The official reading on Thursday for Death Valley was 124, beating the record set in 1996 by one degree. Forecasts show that Friday and Saturday could also break records set in the last 20 years by one degree. Friday’s standing record was set at 122 in 2017 and Saturday’s record was set at 121 in 2007, according to the National Weather Service.

But there’s always the possibility that the temperatures could fall just above or below whatever record was set that day, Berc said.

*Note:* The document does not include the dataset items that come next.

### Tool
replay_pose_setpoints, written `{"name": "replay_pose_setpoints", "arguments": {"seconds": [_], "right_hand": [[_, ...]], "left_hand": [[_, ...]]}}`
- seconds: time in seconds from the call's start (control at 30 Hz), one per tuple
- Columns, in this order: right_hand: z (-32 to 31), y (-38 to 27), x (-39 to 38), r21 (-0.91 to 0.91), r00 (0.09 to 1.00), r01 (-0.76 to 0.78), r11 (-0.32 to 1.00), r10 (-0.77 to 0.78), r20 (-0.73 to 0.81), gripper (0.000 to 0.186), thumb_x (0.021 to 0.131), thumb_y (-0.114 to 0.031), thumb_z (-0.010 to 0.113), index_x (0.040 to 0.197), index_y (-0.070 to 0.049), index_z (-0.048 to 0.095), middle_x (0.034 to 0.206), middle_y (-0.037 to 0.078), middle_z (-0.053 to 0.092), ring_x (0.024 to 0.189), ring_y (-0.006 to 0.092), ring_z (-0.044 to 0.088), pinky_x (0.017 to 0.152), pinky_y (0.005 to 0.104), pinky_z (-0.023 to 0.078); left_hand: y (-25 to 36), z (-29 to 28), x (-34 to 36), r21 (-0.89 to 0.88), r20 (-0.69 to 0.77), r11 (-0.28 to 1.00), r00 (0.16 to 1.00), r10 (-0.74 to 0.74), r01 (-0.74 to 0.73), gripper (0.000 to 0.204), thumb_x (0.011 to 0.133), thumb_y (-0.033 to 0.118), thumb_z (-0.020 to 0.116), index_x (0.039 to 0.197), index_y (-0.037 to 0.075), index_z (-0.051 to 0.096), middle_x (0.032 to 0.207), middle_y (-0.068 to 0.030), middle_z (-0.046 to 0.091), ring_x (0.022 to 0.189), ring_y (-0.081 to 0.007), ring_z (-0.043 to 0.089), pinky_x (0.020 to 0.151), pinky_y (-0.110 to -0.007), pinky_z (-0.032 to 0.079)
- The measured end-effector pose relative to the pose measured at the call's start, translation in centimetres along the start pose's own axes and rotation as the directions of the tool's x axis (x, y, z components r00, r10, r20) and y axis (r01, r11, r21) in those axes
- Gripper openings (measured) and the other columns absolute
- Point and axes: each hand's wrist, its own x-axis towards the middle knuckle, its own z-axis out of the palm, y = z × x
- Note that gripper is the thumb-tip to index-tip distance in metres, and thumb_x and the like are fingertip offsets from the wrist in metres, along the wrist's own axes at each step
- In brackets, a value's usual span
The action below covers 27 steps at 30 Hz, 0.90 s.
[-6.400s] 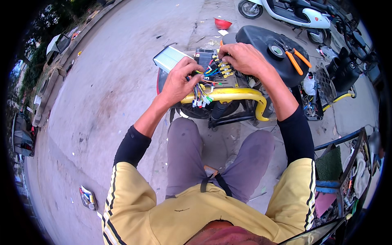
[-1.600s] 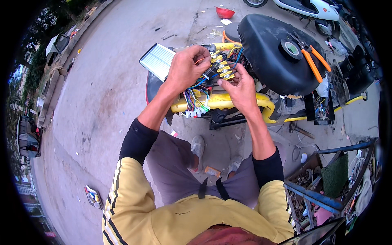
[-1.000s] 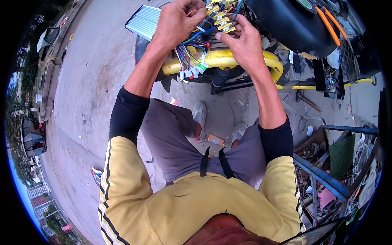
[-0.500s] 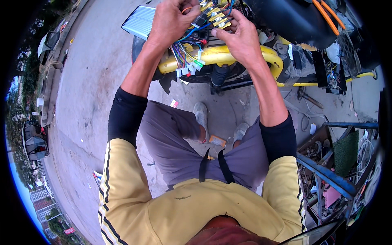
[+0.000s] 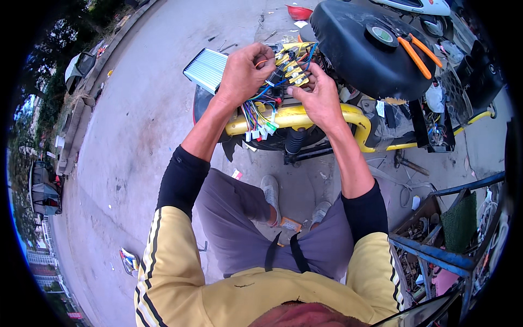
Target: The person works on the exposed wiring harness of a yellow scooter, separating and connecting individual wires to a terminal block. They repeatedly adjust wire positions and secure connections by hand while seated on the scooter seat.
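My left hand and my right hand are both closed on a bundle of coloured wires with yellow connector plugs. The bundle hangs over the yellow tube frame of an electric scooter. Loose wire ends with small white plugs dangle below my left hand. A ribbed silver controller box lies just left of my left hand. The black seat is to the right of my hands.
Orange-handled pliers and a roll of black tape rest on the seat. A blue metal rack with tools stands at the lower right. A red bowl lies on the concrete ahead. Another scooter is parked at the top.
The view has tilted back up, so my hands and the wiring sit lower in the picture. Both hands still hold the wire bundle, fingers shifted slightly among the connectors.
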Motion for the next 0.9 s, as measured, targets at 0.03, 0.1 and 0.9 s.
{"name": "replay_pose_setpoints", "arguments": {"seconds": [0.03,0.1,0.9], "right_hand": [[0.0,-0.2,0.3,-0.008,1.000,0.018,1.000,-0.018,0.001,0.043,0.084,0.007,0.075,0.125,0.005,0.061,0.109,0.014,0.077,0.099,0.0154,0.073,0.087,0.0322,0.059],[-0.1,0.0,-0.1,-0.024,1.000,0.029,0.999,-0.030,-0.009,0.042,0.084,0.007,0.075,0.124,0.005,0.061,0.109,0.015,0.077,0.099,0.0163,0.074,0.087,0.0328,0.058],[-0.4,0.8,-0.2,-0.142,0.994,0.107,0.984,-0.108,0.000,0.047,0.085,-0.001,0.079,0.128,0.005,0.061,0.110,0.016,0.078,0.099,0.0164,0.074,0.090,0.0325,0.058]], "left_hand": [[0.0,-0.1,0.3,0.014,-0.006,1.000,1.000,0.007,-0.007,0.011,0.097,0.007,0.075,0.103,-0.001,0.070,0.079,0.0061,0.061,0.074,-0.0019,0.052,0.065,-0.020,0.045],[0.0,0.2,0.0,0.033,0.002,0.999,1.000,0.006,-0.006,0.012,0.097,0.007,0.075,0.103,-0.001,0.070,0.079,0.0058,0.061,0.074,-0.0020,0.052,0.065,-0.020,0.045],[0.5,0.6,-0.1,0.006,-0.070,1.000,0.998,-0.002,0.002,0.008,0.091,0.006,0.073,0.090,0.002,0.066,0.069,0.0012,0.055,0.066,-0.0069,0.049,0.059,-0.026,0.043]]}}
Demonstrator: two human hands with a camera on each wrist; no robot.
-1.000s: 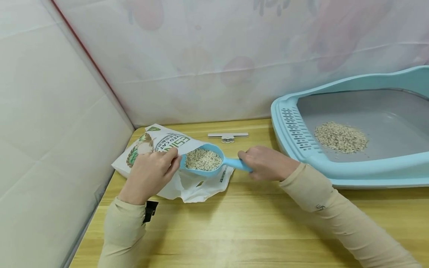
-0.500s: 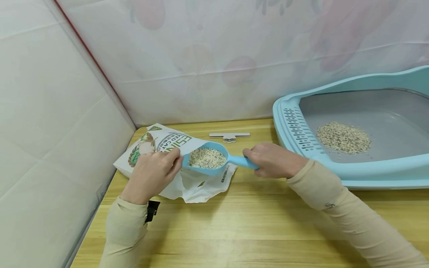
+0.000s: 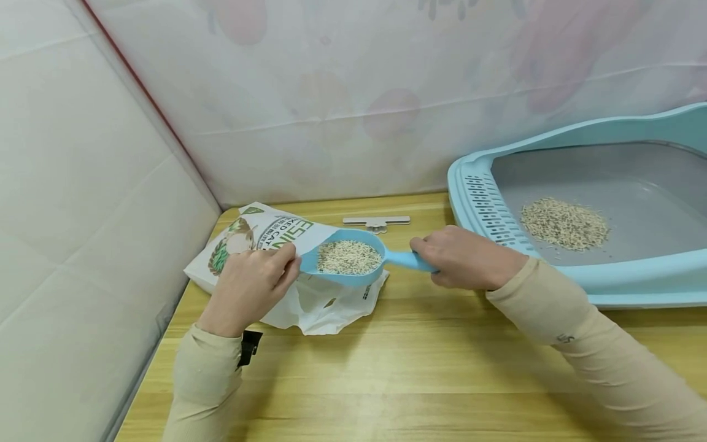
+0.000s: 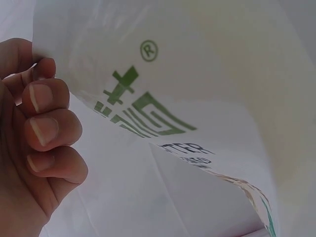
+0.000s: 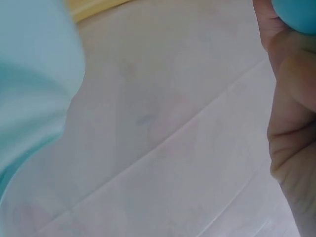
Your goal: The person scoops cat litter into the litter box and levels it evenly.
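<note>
My right hand (image 3: 466, 258) grips the handle of a light blue scoop (image 3: 409, 260), which is heaped with pale pellet cat litter (image 3: 349, 256). The scoop's front end still sits inside the mouth of a white printed cat litter bag (image 3: 284, 230) lying on its side. My left hand (image 3: 245, 285) pinches the upper edge of that mouth and lifts it. In the left wrist view, the bag (image 4: 197, 74) hangs from thumb and index finger, the other fingers curled. A bit of the blue handle (image 5: 298, 15) shows in the right wrist view beside my palm.
On the right stands a light blue litter box (image 3: 624, 273) with a grey bottom and a small pile of pellets (image 3: 564, 224). A flat sealing clip (image 3: 377, 222) lies behind the scoop on the wooden table (image 3: 386, 374). Fabric walls (image 3: 331, 123) rise behind and left.
My right hand has drawn the loaded scoop a little to the right and outward, so more of it shows beyond the bag's mouth. The left hand stays at the bag's edge.
</note>
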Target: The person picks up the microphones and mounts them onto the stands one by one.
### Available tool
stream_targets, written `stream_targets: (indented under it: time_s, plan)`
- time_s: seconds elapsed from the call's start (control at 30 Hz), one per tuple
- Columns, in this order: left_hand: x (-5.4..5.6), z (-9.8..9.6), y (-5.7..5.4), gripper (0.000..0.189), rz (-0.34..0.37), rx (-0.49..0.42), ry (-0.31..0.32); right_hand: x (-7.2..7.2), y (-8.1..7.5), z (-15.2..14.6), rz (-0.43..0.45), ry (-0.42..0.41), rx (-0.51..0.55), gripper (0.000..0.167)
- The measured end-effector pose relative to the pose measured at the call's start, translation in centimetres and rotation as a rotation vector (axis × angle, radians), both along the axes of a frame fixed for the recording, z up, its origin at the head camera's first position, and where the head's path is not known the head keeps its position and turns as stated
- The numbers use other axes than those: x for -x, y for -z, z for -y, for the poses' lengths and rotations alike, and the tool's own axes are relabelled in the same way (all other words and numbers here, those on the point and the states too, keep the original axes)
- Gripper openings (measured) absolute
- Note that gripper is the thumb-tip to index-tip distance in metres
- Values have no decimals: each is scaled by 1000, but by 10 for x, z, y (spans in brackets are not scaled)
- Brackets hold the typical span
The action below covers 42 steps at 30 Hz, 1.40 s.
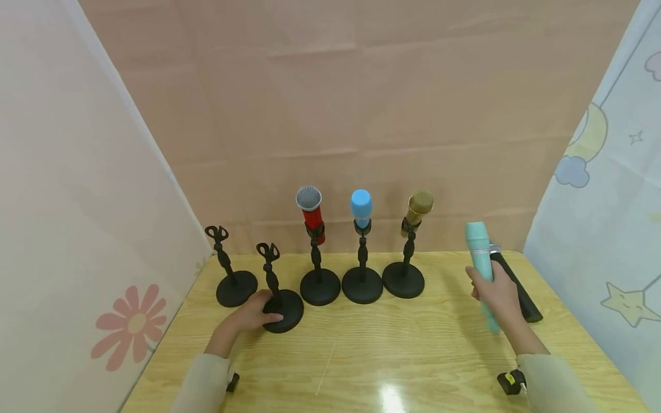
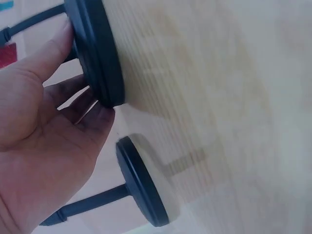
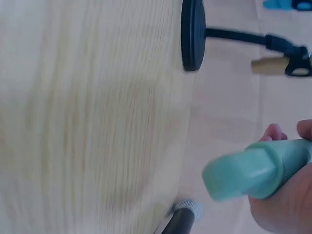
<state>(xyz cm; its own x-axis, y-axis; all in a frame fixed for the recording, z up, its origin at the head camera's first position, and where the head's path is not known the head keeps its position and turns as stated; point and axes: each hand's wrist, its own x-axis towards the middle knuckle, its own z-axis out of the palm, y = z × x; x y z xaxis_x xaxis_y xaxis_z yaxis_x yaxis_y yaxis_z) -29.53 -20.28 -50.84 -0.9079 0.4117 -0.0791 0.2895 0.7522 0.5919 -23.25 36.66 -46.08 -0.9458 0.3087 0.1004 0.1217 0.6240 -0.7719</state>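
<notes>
My left hand (image 1: 249, 313) grips the round base of an unoccupied black microphone stand (image 1: 290, 312), thumb on top and fingers at the edge, as the left wrist view also shows. The clip on that stand is bare. On the right, my right hand (image 1: 500, 293) holds a mint-green microphone (image 1: 479, 246) up over the table, its head pointing away from me. Its lower end (image 3: 239, 175) juts out of the grip in the right wrist view. Behind this hand, a black microphone (image 1: 520, 293) with a silver head lies on the table, partly covered.
Another bare stand (image 1: 236, 288) is at the far left. Along the back, three stands hold a red microphone (image 1: 312, 217), a blue microphone (image 1: 361, 205) and a gold microphone (image 1: 417, 207). A brown cloth (image 1: 361, 115) hangs behind the wooden table (image 1: 392, 350).
</notes>
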Motion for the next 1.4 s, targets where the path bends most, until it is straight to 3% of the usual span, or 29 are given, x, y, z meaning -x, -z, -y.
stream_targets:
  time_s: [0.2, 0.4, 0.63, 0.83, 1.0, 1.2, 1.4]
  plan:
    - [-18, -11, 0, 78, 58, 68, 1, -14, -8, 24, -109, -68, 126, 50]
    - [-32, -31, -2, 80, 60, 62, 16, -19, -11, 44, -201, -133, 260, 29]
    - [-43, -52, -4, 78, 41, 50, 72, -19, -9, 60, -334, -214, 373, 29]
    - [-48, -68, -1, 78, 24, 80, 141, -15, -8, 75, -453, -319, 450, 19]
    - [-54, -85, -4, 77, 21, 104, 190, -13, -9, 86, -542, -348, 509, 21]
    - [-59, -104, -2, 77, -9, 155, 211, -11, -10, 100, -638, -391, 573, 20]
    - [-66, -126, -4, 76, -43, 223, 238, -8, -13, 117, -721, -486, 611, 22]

This latest heat wave is a late one for the season, landing at the tail end of the monsoon season. Earlier this month, Death Valley and the surrounding Mojave landscape were submerged in water as record rainfall gave way to flash floods. Flash floods hit the Las Vegas Strip at the end of July and returned in early August.

A heat wave butting in during the monsoon season is not unheard of, according to meteorologists. But a late heat wave is notable, with record temperatures reaching 8 to 10 degrees above normal, Berc said.

“People in Las Vegas don’t bat an eye at 100 degrees. But they take notice at 110 after Labor Day,” Berc said. “This one is a longer-lasting heat wave, which brings accumulative effects of not cooling down at night and particularly harming the homeless population.”

With less time to cool down, people don’t have the luxury of recuperating at night and might not notice they’re being negatively affected by the hotter weather.

This can be dangerous, even life-threatening.

“Heat is the No. 1 weather killer,” Berc said, “because people know not to go outside and stand in front of a tornado. Sometimes they don’t know better with the heat.”